We performed a comparison between Microsoft Defender for Endpoint and Trellix Endpoint Security based on our users’ reviews in five categories. After reading all of the collected data, you can find our conclusion below.
Features: Microsoft Defender for Endpoint excels in file protection, encryption, and ransomware defense. It integrates seamlessly with other Microsoft security products. Users appreciate its user-friendly interface and scalability. Trellix Endpoint Security is highly valued for its easy administration options and reliability. Users say Microsoft Defender for Endpoint should improve its central console and auto-recovery feature. Users also requested better reporting capabilities and integration with third-party platforms. Reviews suggest that Trellix could reduce resource consumption and improve user-friendliness.
Service and Support: Microsoft customer service garnered mixed feedback. Some praised the fast response times and expertise of the support engineers, while others were dissatisfied with slow replies and a lack of coordination among the support teams. Some users have found Trellix support helpful and reliable, while others have encountered ineffective assistance and communication problems.
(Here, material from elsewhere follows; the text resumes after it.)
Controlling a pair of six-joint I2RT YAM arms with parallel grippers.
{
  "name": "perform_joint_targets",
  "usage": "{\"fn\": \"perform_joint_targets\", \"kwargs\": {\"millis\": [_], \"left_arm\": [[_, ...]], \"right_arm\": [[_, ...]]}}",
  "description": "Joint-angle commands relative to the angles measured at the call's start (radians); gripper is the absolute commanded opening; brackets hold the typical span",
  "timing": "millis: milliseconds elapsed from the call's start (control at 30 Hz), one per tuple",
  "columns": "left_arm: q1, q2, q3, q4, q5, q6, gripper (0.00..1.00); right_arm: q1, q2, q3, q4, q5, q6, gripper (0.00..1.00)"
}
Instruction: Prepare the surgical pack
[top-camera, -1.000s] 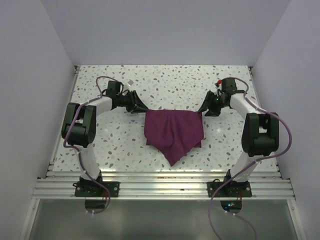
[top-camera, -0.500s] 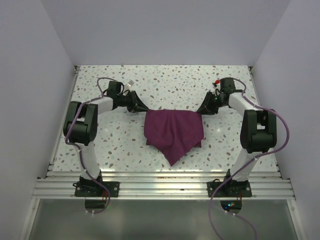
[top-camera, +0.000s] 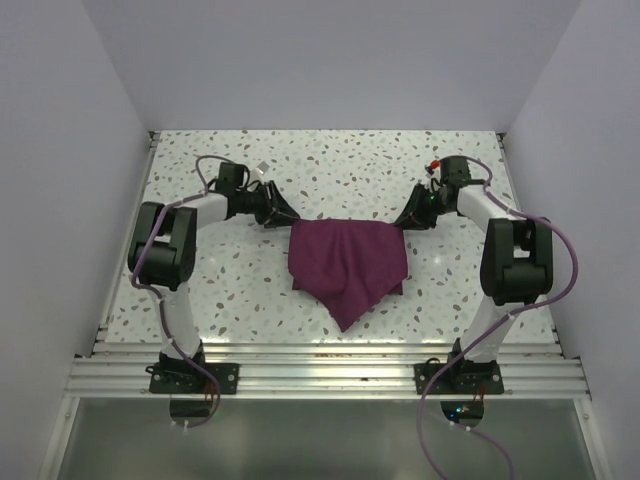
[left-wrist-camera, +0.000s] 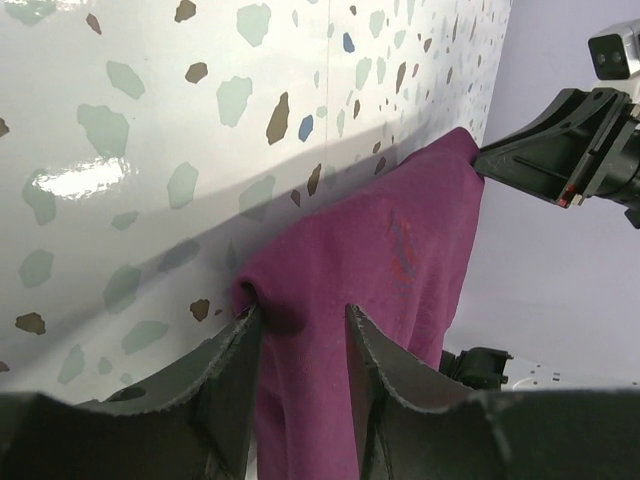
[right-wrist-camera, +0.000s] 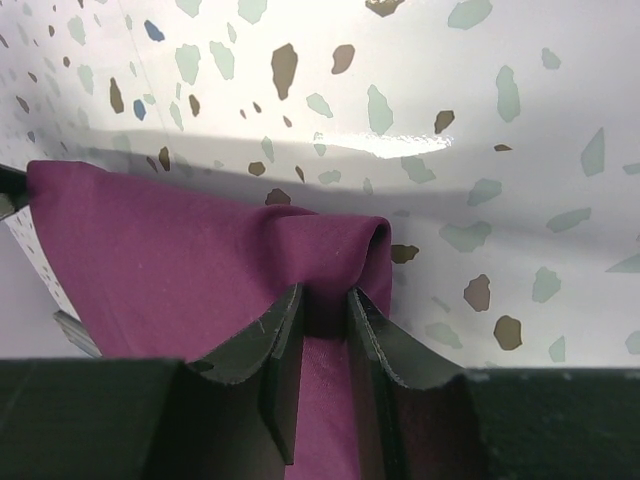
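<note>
The surgical pack (top-camera: 346, 264) is a deep purple-maroon cloth lying on the speckled table, its far edge straight and its near end coming to a point. My left gripper (top-camera: 285, 213) is at the cloth's far left corner. In the left wrist view (left-wrist-camera: 298, 322) cloth (left-wrist-camera: 390, 250) fills the gap between its jaws. My right gripper (top-camera: 408, 217) is at the far right corner. In the right wrist view (right-wrist-camera: 327, 300) its jaws pinch a bunched fold of cloth (right-wrist-camera: 190, 260) that puffs over the fingertips. The right gripper's finger (left-wrist-camera: 560, 150) shows across the cloth in the left wrist view.
White walls close in the table (top-camera: 330, 160) on the left, back and right. A metal rail (top-camera: 320, 375) with both arm bases runs along the near edge. A small red part (top-camera: 438, 162) sits on the right wrist.
Both arms' elbows have shifted slightly toward the back. The grippers stay at the cloth's far corners and the cloth's shape is unchanged.
</note>
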Motion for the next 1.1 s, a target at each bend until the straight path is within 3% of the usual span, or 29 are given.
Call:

Ease of Deployment: Microsoft Defender for Endpoint's setup is straightforward, especially when it’s preloaded on Windows 10. While it can be more complex for larger organizations, it is generally considered simple, particularly for smaller companies or those familiar with Microsoft environments. The setup process for Trellix Endpoint Security varies in difficulty, depending on the user's experience with McAfee and general technical expertise.
Pricing: Reviewers say Microsoft Defender for Endpoint is fairly priced, noting that it is typically included for free with Windows or Microsoft Office 365 subscriptions. However, some users believe that Microsoft's pricing could be more affordable, and others noted that their licensing models can be complex. Some find Trellix’s price reasonable and competitive, while others believe it could be lowered.
ROI: Microsoft Defender for Endpoint delivers cost savings, enhanced efficiency, and heightened threat management. Trellix Endpoint Security provides significant time savings.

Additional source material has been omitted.